Sehgal Tipps zum Handling

Einfachheit ist kein Wert an sich sondern nur insofern interessant für uns, wie sie uns eine bessere praktische Handhabe bei der Behandlung bietet.

Unvoreingenommenheit ist Nichtwissenwissen ist die Leere, die Aufnahmebereitschaft ist. NWW schafft den inneren Raum für genaues Hinhören, für Nachfragen, für Sichhineinversetzen.

In Krankheitsfällen wird Intellekt von Emotion überstimmt, das ist der Grund warum wir uns so intensiv für den Gemütszustand während der Erkrankung interessieren. Die gleich Tatsache macht intensive und sich wiederholende Träume für uns interessant. Das, was den Patienten unterhalb seiner vernünftigen und erlernten Gedanken lenkt, das, was sein vegetatives Nervensystem für wahr hält, das was er zutiefst glaubt und wie er instintkiv darauf reagiert, das erforschen wir. In diesem Sinne untersuchen wir seine emotionale Struktur.

Wir sind Spezialisten dafür Anstöße zur Heilung, Harmonisierung und Neuordnung zu geben und den Prozess vor voreiligen und falschen Maßnahmen und Einflüssen zu bewahren. (Die Patienten kennen sich mit den übergeordneten Regeln nicht aus; sie sind Spezialisten für sich selbst.)
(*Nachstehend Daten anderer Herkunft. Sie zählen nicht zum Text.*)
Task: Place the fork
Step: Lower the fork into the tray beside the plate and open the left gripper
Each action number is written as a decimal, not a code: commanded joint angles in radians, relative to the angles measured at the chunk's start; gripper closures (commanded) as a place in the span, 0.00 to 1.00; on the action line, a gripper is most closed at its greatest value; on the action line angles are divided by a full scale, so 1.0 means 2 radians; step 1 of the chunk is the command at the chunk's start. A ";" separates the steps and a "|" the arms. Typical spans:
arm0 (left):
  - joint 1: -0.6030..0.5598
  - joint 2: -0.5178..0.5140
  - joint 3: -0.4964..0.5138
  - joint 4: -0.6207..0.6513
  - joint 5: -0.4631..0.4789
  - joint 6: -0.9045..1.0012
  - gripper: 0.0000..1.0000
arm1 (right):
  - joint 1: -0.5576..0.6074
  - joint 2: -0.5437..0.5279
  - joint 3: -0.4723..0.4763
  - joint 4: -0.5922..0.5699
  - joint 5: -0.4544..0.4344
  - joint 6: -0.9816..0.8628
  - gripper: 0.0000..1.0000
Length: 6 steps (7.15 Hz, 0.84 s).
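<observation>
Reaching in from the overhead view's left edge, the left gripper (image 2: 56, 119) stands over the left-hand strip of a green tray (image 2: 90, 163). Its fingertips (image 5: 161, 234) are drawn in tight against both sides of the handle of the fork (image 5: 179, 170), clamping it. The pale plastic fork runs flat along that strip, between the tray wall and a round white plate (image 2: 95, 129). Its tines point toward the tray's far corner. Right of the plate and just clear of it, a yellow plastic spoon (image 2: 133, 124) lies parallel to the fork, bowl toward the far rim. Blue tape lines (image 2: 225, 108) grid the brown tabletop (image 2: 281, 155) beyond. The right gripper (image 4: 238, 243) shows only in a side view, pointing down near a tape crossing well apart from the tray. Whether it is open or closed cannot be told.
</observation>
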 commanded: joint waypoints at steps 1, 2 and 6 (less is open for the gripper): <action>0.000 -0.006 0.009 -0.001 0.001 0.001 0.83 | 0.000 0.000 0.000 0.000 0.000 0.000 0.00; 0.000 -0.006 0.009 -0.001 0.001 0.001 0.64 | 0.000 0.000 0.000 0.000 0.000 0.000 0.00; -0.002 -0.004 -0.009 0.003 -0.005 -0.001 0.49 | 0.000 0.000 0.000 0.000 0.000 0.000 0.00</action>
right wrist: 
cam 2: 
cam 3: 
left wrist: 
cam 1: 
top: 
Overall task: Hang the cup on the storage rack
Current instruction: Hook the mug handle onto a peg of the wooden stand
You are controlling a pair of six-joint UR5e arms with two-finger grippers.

Bei der Fallaufnahme interessieren wir uns

  • Was macht Ihnen im Moment am meisten zu schaffen
  • Was möchte er?!
  • Wie verhält er sich ?!
  • Warum muss er sich so benehmen?!
  • Wir versuchen zu verstehen, wir versuchen uns so weit in ihn hineinzuversetzen, dass uns alle seine Äußerungen untereinander stimmig erscheinen.
  • Versuchen seinen Schmerz zu fühlen, seine Tränen zu fühlen. (Nicht nur sehen!)
  • Wir hören bis zuende zu. Erst nachdem der Patient aus dem Raum ist, ist die Anamnese beendet.
  • Wir sind zunächst nur Zuhörer. (Und nicht Behandler!) Wir versuchen zu verstehen, was er tut, was tun muss! Nicht auf die bloßen Worte.
  • Alle wichtigen Begriffe, die die Patienten verwenden um sich und ihre Empfindungen auszudrücken, lassen wir uns von ihnen in einfachsten Worten genauer beschreiben. (Beispiele sind hier „eifersüchtig“, „ungerecht“, usw.)

Dies geht so weit, dass wir uns erst dann der nächsten Äusserung des Patienten zuwenden, wenn uns darüber klar sind, was mit der aktuellen Äusserung gemeint ist. Ausgenommen die Situationen, wenn wir uns absolut keinen Reim auf eine gegebene Äusserung machen können. (Wir sind die Spezialisten für die feinen begrifflichen Nuancen unserer Rubriken, nicht die Patienten; hierbei ist es wichtig zwischen der wortgetreuen Aufnahme (und Repertorisation) eines Als-ob-Symptomes auf der einen Seite und unserem Bemühen andererseits, den Gemütszustand des Patienten zu „verstehen“). Hierzu gehören auch bestimmte Gesten und Verhaltensweisen während der Anamnese. Bei Betrachtung der verschiedenen Versionen, suchen wir nach dem gemeinsamen Nenner. Ganz gleich in welchen Bereich wir fragen, Beruf, Verlangen und Abneigungen, was auch immer; immer wieder führt er uns zurück auf das Zentrum. Die meisten Patienten haben selber keine Idee davon, was sie tun, sie sind mit sich selbst zu beschäftigt.

Wir nehmen die Beschreibungen als Situationsbeschreibungen auf. Nicht als Probleme – die wir lösen müssen.

Die Behandlung von Patienten mit der Diagnose Krebs

  1. Wir haben nicht das Mittel für Krebs ( 1. Schock)
  2. Wir behandeln keine Krankheiten ( Erläuterung der homöopathischen Perspektive)
  3. Wir überzeugen keine Chemo zu nehmen
  4. Dies ist unsere Art
  5. Alle Medikamente absetzen
  6. You trust me or you leave me
  7. Prozess der Elimination; Ausscheidungen sind günstig.
  8. Das ist wie zwei Armeen gleichzeitig gegeneinander
  9. Es geht nur eins von beiden

Der erste Job ist die Überzeugung

Das Risiko eingehen: OK ich mache es.

Wir lehren den Patienten und klären ihn und sein Umfeld darüber auf, was gute Reaktionen sind. Jetzt muss er den Prozess verstehen um zu verstehen, was gut daran ist.